Vorrei anche andare con te d’estate in una valle solitaria, continuamente ridendo per le cose più semplici, ad esplorare i segreti dei boschi, delle strade bianche, di certe case abbandonate. Fermarci sul ponte di legno a guardare l’acqua che passa, ascoltare nei pali del telefono quella lunga storia senza fine che viene da un capo del mondo e chissà dove andrà mai. E strappare i fiori dei prati e qui, distesi sull’erba, nel silenzio del sole, contemplare gli abissi del cielo e le bianche nuvolette che passano e le cime delle montagne. Tu diresti “Che bello!” Niente altro diresti perche’ noi saremmo felici; avendo il nostro corpo perduto il peso degli anni, le anime divenute fresche, come fossero nate allora.

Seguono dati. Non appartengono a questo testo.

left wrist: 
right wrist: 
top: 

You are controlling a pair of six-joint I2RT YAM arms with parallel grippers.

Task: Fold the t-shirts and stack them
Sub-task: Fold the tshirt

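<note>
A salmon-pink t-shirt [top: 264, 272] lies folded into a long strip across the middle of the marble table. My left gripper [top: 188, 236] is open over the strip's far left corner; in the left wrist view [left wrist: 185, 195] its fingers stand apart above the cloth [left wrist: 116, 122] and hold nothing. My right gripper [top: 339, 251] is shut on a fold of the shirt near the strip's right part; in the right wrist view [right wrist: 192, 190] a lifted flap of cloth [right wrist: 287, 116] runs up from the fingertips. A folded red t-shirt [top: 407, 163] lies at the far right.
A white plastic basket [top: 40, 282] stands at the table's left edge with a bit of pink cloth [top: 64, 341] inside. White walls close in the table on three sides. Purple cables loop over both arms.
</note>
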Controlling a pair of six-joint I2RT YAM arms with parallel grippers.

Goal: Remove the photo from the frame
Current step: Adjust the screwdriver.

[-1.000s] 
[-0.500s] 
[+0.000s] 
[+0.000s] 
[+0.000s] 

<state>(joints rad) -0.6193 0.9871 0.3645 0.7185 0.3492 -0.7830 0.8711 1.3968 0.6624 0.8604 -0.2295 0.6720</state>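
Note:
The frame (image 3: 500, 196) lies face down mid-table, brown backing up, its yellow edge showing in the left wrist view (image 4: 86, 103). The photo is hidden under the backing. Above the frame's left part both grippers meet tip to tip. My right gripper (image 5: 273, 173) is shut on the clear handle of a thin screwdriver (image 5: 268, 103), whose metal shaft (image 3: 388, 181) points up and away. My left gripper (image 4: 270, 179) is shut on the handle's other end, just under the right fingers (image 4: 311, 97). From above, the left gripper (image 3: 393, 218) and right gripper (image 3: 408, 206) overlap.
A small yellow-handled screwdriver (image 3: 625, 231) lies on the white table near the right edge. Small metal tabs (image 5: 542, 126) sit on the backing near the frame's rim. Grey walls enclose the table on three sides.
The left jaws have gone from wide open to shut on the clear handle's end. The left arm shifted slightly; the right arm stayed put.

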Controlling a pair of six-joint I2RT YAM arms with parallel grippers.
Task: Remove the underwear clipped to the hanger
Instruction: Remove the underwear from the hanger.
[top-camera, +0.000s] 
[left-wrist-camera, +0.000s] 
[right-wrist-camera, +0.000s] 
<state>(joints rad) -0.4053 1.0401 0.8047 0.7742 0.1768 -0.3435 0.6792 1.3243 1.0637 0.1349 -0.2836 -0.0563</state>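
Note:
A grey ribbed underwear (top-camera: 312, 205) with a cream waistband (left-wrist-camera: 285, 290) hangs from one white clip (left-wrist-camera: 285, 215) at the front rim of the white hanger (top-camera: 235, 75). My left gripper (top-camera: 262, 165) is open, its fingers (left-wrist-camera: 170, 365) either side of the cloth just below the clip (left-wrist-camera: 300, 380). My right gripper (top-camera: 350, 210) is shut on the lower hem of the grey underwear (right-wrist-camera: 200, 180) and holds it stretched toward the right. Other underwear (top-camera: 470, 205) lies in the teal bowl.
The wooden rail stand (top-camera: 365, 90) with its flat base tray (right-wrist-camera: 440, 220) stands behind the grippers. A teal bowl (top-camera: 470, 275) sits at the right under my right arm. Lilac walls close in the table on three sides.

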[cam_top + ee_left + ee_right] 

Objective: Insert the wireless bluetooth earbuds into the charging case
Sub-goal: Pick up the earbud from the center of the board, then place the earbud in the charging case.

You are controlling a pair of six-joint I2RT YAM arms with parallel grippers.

Ma tu – ora che ci penso – tu ti guarderesti attorno senza capire, ho paura, e ti fermeresti preoccupata a esaminare una calza, mi chiederesti un’altra sigaretta, impaziente di fare ritorno. E non diresti “Che bello!”, ma altre povere cose che a me non importano. Perche’ purtroppo sei fatta così. E non saremmo neppure per un istante felici.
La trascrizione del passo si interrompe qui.